Mario stroked him but the cat did not relax.
“Poor Boise,” the tall Negro boy said. “Poor, poor Boise.”
In the car Thomas Hudson and the chauffeur went down the driveway and the chauffeur jumped out and unchained the gate and then climbed back in and drove the car through. A Negro boy was coming up the street and he called to him to close the gate and the boy grinned and nodded his head.

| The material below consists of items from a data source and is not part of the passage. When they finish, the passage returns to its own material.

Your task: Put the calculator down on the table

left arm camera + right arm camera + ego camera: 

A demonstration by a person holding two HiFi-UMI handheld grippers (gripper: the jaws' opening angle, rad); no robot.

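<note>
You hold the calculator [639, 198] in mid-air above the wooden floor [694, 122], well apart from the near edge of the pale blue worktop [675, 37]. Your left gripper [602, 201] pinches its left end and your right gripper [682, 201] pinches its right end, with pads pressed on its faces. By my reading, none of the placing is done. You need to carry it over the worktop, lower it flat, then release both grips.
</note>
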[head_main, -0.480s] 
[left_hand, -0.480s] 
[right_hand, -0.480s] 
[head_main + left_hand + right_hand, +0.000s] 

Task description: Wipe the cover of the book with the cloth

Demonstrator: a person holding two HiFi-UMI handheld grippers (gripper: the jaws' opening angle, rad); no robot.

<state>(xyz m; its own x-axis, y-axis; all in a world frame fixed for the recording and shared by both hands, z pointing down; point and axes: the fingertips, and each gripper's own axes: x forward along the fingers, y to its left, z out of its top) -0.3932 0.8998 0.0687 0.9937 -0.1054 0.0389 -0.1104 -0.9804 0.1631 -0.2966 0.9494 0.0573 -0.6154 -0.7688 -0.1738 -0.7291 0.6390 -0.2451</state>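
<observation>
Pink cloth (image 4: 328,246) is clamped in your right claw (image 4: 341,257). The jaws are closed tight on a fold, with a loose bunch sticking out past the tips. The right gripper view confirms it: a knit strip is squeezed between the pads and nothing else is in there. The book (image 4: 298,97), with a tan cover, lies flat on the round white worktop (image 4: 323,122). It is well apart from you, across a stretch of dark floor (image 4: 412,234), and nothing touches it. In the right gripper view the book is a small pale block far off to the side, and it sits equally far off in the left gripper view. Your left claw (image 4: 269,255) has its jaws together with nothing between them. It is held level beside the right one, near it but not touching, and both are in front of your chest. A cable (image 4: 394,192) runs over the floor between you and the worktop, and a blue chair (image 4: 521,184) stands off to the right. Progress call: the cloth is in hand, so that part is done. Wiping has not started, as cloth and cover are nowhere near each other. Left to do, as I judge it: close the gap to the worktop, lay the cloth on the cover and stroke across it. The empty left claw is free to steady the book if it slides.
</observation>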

“He is a younger brother of Mario.”
“I know,” Thomas Hudson said.
They rolled through the squalor of the village side street and turned onto the central highway. They passed the houses of the village, the two grocery stores open onto the street with their bars and rows of bottles flanked by shelves of canned goods, and then were past the last bar and the huge Spanish laurel tree whose branches spread all the way across the road and were rolling downhill on the old stone highway. The highway ran downhill for three miles with big old trees on either side. There were nurseries, small farms, large farms with their decrepit Spanish colonial houses that were being cut up into subdivisions, their old hilly pastures being cut by streets that ended at grassy hillsides, the grass brown from the drought. The only green now on the land, in this country of so many greens, was along the watercourses where the royal palms grew tall and gray, their green tops slanted by the wind. This was a dry norther, dry, hard, and cold. The Straits of Florida had been chilled by the other northers that had come before it and there was no fog and no rain with this wind.

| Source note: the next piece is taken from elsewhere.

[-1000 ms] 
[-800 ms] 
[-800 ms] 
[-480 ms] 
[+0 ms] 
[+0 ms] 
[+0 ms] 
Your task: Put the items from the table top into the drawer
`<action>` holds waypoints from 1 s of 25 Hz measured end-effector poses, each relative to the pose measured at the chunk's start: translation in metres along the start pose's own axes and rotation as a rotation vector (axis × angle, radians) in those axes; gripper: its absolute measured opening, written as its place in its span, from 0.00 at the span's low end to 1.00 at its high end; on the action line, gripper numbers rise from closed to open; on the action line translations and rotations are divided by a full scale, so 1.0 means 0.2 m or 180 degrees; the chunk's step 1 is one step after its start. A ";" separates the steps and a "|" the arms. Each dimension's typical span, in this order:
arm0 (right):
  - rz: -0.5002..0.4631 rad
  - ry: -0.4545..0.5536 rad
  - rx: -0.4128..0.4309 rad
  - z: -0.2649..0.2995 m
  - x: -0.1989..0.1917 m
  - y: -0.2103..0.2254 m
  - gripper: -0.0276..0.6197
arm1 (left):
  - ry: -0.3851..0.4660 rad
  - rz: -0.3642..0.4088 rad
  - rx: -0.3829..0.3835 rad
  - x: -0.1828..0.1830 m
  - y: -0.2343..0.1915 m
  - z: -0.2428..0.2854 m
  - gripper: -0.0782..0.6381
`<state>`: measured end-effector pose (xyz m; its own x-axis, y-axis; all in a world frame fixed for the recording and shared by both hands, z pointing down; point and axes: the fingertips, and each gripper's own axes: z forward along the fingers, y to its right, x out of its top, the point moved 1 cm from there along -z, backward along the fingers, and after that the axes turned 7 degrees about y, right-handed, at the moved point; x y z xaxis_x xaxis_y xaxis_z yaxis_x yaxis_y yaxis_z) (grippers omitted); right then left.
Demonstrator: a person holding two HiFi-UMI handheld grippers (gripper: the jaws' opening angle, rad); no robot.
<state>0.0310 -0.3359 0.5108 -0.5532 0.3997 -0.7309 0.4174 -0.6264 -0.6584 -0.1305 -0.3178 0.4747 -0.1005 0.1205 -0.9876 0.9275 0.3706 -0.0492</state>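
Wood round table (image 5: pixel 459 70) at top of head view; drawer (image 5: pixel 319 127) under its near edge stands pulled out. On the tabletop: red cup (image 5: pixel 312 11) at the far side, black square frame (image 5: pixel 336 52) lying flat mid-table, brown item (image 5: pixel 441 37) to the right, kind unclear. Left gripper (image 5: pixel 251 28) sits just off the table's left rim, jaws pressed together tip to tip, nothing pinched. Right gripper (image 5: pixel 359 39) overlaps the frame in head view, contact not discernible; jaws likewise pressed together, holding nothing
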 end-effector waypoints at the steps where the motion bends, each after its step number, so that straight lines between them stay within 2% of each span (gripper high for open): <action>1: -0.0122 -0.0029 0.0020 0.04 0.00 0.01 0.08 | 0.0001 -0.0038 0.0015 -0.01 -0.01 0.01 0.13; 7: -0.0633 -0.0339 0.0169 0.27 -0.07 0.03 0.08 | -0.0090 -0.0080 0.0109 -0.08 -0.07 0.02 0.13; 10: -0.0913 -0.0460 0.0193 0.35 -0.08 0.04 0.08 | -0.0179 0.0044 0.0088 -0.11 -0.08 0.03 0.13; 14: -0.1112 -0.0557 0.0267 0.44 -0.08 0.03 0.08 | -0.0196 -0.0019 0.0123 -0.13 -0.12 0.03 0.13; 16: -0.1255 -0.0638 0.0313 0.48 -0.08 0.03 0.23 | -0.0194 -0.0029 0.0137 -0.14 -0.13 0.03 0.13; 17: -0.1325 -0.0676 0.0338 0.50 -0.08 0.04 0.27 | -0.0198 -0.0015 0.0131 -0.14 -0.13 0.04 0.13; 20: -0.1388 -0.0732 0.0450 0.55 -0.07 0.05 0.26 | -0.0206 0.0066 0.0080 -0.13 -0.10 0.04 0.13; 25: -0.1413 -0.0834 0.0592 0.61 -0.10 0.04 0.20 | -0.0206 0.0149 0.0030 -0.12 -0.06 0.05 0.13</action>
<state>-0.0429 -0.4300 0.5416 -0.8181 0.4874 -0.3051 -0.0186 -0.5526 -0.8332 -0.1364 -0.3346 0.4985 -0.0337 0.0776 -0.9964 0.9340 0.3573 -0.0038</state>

Thomas Hudson took a sip of the ice-cold drink that tasted of the fresh green lime juice mixed with the tasteless coconut water that was still so much more full-bodied than any charged water, strong with the real Gordon’s gin that made it alive to his tongue and rewarding to swallow, and all of it tautened by the bitters that gave it color. It tastes as good as a drawing sail feels, he thought. It is a hell of a good drink.
The cork glass-holder kept the ice from melting and weakening the drink and he held it fondly in his hand and looked at the country as they drove into town.